3.4. General Synthesis Procedure for Substituted 2-Aminopyrimidines Id–f

Intermediates Id–f were prepared by a method similar to that for intermediates Ia–c. A solution of NaH (5.8 mmol) in dry THF (12 mL) was cooled to 0 °C under N₂, then a substituted alcohol (6.1 mmol) was added dropwise. The mixture was stirred for 15 min while maintaining the temperature at 0 °C. Next, 2-amino-4-chloro-6- substituted-pyrimidine (5.8 mmol) was added to the solution. The reaction was continued at 62 °C for 15 h. Then the mixture was cooled to ambient temperature, and quenched with 1 mL of 1 M hydrochloric acid solution. The mixture was diluted with EtOAc (20 mL), washed twice with a saturated NaHCO₃ solution (20 mL) and brine (20 mL), dried with anhydrous Na₂SO₄ and evaporated in vacuo. Finally, the residue was purified by silica gel column chromatography (EtOAc/petroleum ether) to afford compounds Id–f.
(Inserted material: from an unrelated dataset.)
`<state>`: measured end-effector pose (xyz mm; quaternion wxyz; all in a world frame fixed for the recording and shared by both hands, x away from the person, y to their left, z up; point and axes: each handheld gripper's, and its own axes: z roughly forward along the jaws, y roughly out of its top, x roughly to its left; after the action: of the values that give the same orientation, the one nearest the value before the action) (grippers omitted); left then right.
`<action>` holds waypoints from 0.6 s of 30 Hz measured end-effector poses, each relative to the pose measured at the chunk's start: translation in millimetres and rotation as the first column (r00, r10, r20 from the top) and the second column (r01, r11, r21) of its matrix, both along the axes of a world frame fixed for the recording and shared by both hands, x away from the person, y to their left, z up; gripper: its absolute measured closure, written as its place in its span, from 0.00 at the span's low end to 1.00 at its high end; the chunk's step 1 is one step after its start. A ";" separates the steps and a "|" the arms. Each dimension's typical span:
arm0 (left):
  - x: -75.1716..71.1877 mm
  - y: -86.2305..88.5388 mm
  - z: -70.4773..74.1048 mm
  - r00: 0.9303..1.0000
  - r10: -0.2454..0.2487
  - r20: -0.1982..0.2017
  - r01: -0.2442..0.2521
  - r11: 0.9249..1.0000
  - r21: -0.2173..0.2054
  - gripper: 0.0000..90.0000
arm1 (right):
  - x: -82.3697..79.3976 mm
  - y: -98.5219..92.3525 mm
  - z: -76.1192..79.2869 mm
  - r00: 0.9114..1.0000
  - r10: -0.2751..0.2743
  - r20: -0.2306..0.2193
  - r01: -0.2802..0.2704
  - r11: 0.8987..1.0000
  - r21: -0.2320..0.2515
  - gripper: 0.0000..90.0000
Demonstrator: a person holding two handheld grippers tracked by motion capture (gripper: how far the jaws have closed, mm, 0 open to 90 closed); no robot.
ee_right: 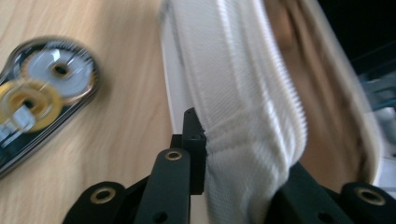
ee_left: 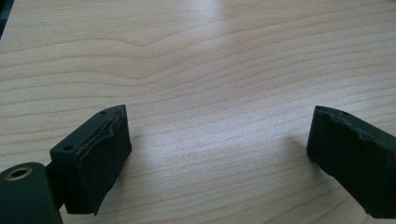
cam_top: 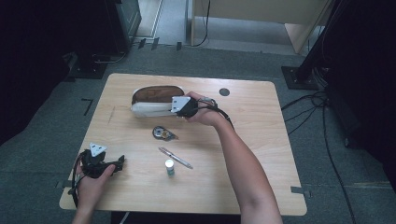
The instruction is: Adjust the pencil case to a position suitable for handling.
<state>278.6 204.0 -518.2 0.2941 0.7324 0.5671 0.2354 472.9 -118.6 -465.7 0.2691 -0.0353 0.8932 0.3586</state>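
Pencil pouch (cam_top: 156,100), white mesh side with brown interior, lies on its side toward the far middle of the table (cam_top: 261,154), mouth open and facing away. Right gripper (cam_top: 187,107) is clamped on the pouch's right end; in the right gripper view the jaws pinch a fold of the white mesh wall (ee_right: 243,140), which bunches between them. Grip looks shallow, on fabric only. Risk 1: if the pouch is lifted or dragged from here, the soft wall may slide out of the pads or stretch, and the pouch will sag or drop. Risk 2: pulling by one end could swing the free end across the table, so the opening ends up turned away. Correction tape dispenser (cam_top: 164,133) lies just beside the pouch on the near side, close to the right gripper's path; a low sweep could knock it. Pen (cam_top: 175,157) and small glue stick (cam_top: 169,167), upright, stand nearer the person; the stick would topple at a light bump from the forearm. Left gripper (cam_top: 100,163) rests at the near left corner, jaws spread wide over bare wood with nothing between them, too far off to steady the pouch.
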 end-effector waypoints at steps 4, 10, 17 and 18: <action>0.0 0.0 0.1 1.000 0.000 -0.001 0.000 1.000 0.000 0.07 | -4.3 -14.8 21.1 0.997 -0.075 0.017 0.074 0.995 0.065 0.90; 0.0 0.1 0.2 1.000 -0.001 -0.002 0.001 1.000 0.001 0.07 | -27.2 -37.5 52.2 0.980 -0.197 0.003 0.196 0.978 0.068 0.90; 0.0 0.2 0.2 1.000 -0.002 -0.001 0.002 1.000 0.002 0.07 | -57.9 -61.5 69.1 0.946 -0.317 -0.070 0.324 0.938 0.125 0.90; 0.0 0.2 0.1 1.000 -0.001 -0.001 0.001 1.000 0.002 0.07 | -60.7 -63.1 69.8 0.942 -0.327 -0.079 0.335 0.933 0.133 0.90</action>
<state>278.7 204.2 -518.1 0.2933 0.7332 0.5666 0.2355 412.2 -181.7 -396.0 0.3027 0.1449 0.8651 0.3729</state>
4-Chloro-6-methoxypyrimidin-2-amine (Id). White solid, mp 165–167 °C, yield = 84%. ¹H-NMR (CDCl₃) δ 6.04 (s, 1H, ArH), 5.35–5.14 (m, 2H, NH₂), 3.81 (s, 3H, OCH₃).

4-Methyl-6-(2,2,2-trifluoroethoxy)pyrimidin-2-amine (Ie). White solid, mp 109–111 °C, yield = 69%. ¹H-NMR (CDCl₃) δ 6.42 (s, 1H, ArH), 5.50 (s, 2H, NH₂), 4.60 (q, J = 8.4 Hz, 2H, OCH₂CF₃), 2.18 (s, 3H, CH₃).

4-Chloro-6-(2,2,2-trifluoroethoxy)pyrimidin-2-amine (If). White solid, mp 82–83 °C, yield = 76%. ¹H-NMR (CDCl₃) δ 6.23 (s, 1H, ArH), 5.59 (s, 2H, NH₂), 4.70 (q, J = 8.4 Hz, 2H, OCH₂CF₃).